What is required:
The lines below that include the word "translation" are to be reported.

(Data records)
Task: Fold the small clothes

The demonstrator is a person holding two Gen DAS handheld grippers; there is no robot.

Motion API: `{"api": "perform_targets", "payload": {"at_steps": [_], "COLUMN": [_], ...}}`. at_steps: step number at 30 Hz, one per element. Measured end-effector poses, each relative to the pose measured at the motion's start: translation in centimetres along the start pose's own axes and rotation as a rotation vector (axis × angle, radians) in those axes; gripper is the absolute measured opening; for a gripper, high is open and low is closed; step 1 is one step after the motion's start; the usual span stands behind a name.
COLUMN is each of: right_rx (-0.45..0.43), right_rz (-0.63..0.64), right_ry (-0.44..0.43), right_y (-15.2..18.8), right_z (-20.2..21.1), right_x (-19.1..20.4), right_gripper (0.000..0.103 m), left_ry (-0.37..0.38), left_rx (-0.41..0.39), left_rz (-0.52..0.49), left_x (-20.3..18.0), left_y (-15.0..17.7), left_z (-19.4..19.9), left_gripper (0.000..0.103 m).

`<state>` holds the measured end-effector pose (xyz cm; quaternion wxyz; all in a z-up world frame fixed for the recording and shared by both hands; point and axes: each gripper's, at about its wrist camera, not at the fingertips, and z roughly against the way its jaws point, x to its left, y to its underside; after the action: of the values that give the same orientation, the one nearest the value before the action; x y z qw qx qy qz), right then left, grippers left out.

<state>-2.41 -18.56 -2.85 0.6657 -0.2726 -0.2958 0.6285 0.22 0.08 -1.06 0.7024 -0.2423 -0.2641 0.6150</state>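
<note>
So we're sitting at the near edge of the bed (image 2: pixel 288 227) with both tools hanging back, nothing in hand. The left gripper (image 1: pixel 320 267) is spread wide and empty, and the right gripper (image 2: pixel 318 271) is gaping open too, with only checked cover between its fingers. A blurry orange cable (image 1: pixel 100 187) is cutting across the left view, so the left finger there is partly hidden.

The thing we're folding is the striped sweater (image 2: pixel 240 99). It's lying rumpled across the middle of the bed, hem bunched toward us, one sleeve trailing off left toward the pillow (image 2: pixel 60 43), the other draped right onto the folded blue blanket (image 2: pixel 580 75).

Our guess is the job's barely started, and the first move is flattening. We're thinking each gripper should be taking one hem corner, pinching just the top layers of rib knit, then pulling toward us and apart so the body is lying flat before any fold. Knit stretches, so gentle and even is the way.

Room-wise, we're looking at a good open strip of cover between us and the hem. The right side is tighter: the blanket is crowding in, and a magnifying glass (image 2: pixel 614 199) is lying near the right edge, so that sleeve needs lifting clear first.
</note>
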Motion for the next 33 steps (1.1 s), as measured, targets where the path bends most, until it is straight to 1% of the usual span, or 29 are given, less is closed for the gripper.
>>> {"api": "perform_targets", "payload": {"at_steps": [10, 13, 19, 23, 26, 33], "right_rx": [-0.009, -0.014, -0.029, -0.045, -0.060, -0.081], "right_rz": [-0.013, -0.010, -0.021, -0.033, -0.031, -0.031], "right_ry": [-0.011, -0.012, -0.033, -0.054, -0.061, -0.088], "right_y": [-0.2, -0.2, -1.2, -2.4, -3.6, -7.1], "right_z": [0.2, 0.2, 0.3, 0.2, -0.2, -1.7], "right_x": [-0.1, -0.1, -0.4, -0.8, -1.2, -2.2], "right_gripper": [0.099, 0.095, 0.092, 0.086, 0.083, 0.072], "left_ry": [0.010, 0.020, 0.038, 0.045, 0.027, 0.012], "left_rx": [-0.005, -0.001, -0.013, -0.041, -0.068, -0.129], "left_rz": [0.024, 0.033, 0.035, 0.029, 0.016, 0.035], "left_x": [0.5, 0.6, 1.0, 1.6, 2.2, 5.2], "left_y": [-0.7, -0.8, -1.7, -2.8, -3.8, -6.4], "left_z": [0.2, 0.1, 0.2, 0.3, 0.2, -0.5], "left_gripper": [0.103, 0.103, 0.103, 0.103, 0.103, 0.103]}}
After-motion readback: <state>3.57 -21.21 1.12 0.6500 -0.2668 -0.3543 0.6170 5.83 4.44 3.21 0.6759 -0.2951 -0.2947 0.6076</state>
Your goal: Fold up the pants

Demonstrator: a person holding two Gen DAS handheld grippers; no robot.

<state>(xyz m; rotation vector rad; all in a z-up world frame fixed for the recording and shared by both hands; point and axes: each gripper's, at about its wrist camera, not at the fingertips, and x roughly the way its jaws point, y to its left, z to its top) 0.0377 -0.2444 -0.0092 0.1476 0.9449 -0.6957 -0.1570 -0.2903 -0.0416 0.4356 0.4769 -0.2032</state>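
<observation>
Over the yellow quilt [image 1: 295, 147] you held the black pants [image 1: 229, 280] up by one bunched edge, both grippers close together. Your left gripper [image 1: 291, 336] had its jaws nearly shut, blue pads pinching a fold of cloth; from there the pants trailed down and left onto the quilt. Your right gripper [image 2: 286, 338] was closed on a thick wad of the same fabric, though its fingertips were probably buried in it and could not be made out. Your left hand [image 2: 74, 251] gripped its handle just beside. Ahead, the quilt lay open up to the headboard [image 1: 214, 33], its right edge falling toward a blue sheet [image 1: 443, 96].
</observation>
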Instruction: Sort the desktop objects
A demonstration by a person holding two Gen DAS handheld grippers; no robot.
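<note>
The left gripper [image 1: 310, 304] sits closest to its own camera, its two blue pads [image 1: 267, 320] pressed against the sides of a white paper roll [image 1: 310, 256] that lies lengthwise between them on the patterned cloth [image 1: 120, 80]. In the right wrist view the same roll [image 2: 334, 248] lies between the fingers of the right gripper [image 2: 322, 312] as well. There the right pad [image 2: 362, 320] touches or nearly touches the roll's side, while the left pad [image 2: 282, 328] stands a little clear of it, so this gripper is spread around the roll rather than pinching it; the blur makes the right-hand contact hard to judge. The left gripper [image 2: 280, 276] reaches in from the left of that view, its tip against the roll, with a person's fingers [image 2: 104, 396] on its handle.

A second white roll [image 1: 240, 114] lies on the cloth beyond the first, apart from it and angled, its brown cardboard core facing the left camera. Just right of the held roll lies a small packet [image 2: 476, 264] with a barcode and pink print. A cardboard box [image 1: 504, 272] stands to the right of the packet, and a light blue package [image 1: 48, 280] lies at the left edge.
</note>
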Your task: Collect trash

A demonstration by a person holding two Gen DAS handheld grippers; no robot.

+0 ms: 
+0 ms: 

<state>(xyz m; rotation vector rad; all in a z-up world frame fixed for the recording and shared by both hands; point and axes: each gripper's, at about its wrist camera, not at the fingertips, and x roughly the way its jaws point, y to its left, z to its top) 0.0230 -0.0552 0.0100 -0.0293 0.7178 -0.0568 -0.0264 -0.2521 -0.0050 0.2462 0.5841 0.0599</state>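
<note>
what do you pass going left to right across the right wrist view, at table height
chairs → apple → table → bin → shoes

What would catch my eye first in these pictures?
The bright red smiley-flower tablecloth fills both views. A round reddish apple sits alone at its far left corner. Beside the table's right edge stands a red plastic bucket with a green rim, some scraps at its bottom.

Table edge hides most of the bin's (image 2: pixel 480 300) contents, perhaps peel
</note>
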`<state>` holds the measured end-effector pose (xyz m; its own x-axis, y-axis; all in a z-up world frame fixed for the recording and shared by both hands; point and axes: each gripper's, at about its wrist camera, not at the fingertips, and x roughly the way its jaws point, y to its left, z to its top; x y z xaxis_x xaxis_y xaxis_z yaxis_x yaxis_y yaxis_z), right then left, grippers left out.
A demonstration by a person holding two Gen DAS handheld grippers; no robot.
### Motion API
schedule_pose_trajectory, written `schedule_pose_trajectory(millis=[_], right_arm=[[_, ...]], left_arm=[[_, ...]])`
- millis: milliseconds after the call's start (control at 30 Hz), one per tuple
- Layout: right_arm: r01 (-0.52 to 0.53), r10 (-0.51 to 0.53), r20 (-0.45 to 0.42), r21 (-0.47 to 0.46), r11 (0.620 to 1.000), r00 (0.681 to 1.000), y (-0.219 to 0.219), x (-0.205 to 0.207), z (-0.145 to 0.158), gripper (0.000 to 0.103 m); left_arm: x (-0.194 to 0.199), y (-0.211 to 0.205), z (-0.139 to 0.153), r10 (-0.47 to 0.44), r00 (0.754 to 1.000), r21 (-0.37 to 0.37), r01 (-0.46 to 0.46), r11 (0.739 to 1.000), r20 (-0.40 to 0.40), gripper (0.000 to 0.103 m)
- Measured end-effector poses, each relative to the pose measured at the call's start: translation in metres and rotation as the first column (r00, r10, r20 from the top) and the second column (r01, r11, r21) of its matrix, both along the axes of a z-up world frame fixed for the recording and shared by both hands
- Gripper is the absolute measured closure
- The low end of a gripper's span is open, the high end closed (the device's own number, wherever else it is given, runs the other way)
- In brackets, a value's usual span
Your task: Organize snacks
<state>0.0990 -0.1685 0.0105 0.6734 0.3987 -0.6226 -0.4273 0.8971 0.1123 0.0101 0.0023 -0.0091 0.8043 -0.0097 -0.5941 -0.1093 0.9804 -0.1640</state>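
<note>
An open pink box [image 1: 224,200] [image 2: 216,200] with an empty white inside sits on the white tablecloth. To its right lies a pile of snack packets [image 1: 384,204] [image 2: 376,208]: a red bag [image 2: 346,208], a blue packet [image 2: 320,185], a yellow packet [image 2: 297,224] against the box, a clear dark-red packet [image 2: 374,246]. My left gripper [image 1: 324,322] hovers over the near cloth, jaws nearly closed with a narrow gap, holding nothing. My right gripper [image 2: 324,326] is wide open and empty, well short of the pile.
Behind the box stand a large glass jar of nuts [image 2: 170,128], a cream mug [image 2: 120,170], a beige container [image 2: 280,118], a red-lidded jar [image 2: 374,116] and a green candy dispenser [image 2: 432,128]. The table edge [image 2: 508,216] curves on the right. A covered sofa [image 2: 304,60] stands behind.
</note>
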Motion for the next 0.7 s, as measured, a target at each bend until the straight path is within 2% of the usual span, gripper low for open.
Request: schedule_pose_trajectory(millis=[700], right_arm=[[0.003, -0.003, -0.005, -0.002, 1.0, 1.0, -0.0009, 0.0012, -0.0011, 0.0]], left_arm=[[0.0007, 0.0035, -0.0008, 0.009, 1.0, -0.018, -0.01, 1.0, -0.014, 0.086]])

Problem solution:
Motion API: `{"api": "perform_targets", "payload": {"at_steps": [_], "COLUMN": [_], ...}}`. at_steps: step number at 30 Hz, one per element. Measured end-effector poses, each relative to the pose measured at the motion's start: translation in centimetres along the start pose's own axes and rotation as a rotation vector (axis × angle, radians) in those axes; gripper is the absolute measured opening; for a gripper, high is open and low is closed; step 1 is one step after the motion's start; the usual span stands behind a name.
- Measured end-effector poses, each relative to the pose measured at the call's start: translation in metres and rotation as the first column (r00, r10, r20 from the top) and the second column (r01, r11, r21) of its matrix, both along the axes of a z-up world frame fixed for the recording and shared by both hands

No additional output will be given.